Il pourrait exister une deuxième exoplanète, une super planète, autour de l’étoile la plus proche, Proxima Centauri, qui s’ajouterait alors à Proxima Centauri b, dont la découverte a été annoncée en 2016.
Selon les données présentées par le chercheur Mario Damasso, en effet, cette planète pourrait orbiter autour de la naine rouge Proxima Centauri, qui fait partie du système triple d’Alpha Centauri, tous les 5,2 ans.

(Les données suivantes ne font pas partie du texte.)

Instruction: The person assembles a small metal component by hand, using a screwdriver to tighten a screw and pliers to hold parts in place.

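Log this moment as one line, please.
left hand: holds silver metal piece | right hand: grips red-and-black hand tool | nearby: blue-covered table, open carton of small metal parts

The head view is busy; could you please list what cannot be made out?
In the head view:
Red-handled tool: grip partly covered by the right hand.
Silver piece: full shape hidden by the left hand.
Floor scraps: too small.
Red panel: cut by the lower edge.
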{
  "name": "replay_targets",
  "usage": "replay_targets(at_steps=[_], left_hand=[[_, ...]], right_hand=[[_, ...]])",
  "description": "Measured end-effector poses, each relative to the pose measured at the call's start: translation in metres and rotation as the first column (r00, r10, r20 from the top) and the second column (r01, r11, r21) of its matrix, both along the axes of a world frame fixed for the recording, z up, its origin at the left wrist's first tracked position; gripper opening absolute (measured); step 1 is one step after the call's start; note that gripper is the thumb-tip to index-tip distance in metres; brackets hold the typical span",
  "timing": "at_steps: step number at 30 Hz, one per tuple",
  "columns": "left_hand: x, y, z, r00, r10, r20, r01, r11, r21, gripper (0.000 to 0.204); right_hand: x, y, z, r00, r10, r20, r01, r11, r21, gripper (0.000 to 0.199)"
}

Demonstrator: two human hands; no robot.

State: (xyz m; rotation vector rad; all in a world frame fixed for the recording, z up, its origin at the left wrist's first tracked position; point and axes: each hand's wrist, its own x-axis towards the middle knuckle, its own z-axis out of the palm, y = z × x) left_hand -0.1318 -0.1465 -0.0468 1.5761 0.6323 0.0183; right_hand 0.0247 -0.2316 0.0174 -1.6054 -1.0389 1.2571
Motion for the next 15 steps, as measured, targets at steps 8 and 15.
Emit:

Selon les données acquises par le groupe de Damassos, il pourrait s’agir d’une super-terre, c’est-à-dire d’une planète dont la masse est supérieure à celle de notre terre mais inférieure à celle d’autres planètes du système solaire telles qu’Uranus et Neptune.
Ce serait une planète de masse relativement faible qui tournerait autour d’une étoile elle-même de faible masse, ce qui est intéressant pour les astronomes et qui pourrait même remettre en question les modèles que les astronomes eux-mêmes ont créés par rapport à la naissance des soi-disant  » superterres « .

Selon le modèle le plus répandu, en fait, ces planètes se formeraient près de la  » ligne de neige « , le point le plus proche d’une étoile où une planète en orbite peut avoir de la glace solide à la surface.
Cependant, l’hypothèse d’une super terre autour de Proxima Centauri serait au-delà de ce point.

Les hypothèses d’une autre planète autour de cette étoile ont été avancées lorsqu’une étude précédente, basée sur les données du Atacama Large Millimeter/submillimeter Array (ALMA), a suggéré une source de signaux dans le spectre lumineux que les astronomes eux-mêmes associaient à la présence d’une autre planète.
Damasso et ses collègues, pour acquérir de nouvelles preuves, ont analysé des données sur une période de 17,5 ans pour détecter comment l’exoplanète agit sur le spectre lumineux de l’étoile.

Les chercheurs ont découvert une gamme régulière du spectre lumineux de la même étoile avec un signal se produisant tous les 1900 jours, ce qui ne peut être associé au champ magnétique de la même étoile.
Ce n’est pas une preuve définitive : des analyses supplémentaires seront nécessaires pour confirmer la présence de cette planète.